Word for word, restate the lines from the start of the data down to the line with "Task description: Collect", both included.

Segment Start: Given information

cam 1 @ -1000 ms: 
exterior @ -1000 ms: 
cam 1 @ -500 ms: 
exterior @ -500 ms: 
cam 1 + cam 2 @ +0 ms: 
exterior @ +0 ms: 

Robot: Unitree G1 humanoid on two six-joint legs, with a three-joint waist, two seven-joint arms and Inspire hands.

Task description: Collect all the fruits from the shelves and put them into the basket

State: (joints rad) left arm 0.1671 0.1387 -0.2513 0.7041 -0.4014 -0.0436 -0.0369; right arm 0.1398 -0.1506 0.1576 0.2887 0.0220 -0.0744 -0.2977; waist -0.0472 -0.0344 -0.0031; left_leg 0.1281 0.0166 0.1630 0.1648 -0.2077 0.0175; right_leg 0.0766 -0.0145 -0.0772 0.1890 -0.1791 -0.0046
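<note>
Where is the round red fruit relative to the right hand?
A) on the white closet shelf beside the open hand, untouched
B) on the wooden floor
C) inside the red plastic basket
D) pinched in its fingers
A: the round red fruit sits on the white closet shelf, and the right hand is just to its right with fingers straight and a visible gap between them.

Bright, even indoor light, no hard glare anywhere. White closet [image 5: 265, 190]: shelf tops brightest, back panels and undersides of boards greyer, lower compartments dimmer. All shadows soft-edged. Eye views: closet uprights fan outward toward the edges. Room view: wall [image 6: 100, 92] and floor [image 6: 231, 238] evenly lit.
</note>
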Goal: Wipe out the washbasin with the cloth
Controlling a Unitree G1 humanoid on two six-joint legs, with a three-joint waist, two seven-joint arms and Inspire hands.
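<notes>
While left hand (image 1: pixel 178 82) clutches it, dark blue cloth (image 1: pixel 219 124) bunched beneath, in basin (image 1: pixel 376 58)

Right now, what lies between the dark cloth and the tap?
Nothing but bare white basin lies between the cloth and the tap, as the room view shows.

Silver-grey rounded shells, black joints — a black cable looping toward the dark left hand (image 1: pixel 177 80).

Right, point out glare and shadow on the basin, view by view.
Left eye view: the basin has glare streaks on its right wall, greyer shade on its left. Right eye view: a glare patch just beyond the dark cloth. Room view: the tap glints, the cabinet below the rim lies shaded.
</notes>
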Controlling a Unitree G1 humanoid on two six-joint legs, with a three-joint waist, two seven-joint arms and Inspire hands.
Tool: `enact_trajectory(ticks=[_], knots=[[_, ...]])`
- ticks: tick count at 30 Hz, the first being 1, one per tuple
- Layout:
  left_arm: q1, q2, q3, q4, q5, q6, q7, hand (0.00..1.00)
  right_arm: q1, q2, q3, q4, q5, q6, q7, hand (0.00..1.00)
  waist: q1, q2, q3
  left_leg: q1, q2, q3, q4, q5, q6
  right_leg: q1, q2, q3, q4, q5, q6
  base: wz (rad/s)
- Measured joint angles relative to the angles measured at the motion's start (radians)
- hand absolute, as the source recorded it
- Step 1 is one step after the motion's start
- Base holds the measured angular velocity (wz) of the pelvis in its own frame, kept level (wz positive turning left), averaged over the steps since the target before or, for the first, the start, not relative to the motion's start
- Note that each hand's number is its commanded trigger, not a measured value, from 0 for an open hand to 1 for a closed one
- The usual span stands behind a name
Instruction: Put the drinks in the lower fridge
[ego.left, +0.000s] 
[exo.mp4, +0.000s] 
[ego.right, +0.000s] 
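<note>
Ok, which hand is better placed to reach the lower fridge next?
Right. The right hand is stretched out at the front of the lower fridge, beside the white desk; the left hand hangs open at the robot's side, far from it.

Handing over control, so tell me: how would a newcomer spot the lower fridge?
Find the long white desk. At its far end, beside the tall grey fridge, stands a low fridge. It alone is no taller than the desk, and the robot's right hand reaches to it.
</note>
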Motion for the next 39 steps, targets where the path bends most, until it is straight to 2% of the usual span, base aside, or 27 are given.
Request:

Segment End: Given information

Exercise response>
cam 1 @ -1000 ms: 
exterior @ -1000 ms: 
cam 1 @ -500 ms: 
exterior @ -500 ms: 
cam 1 + cam 2 @ +0 ms: 
exterior @ +0 ms: 

Robot: Unitree G1 humanoid on two six-joint legs, with a three-joint waist, two seven-joint arms and Inspire hands.

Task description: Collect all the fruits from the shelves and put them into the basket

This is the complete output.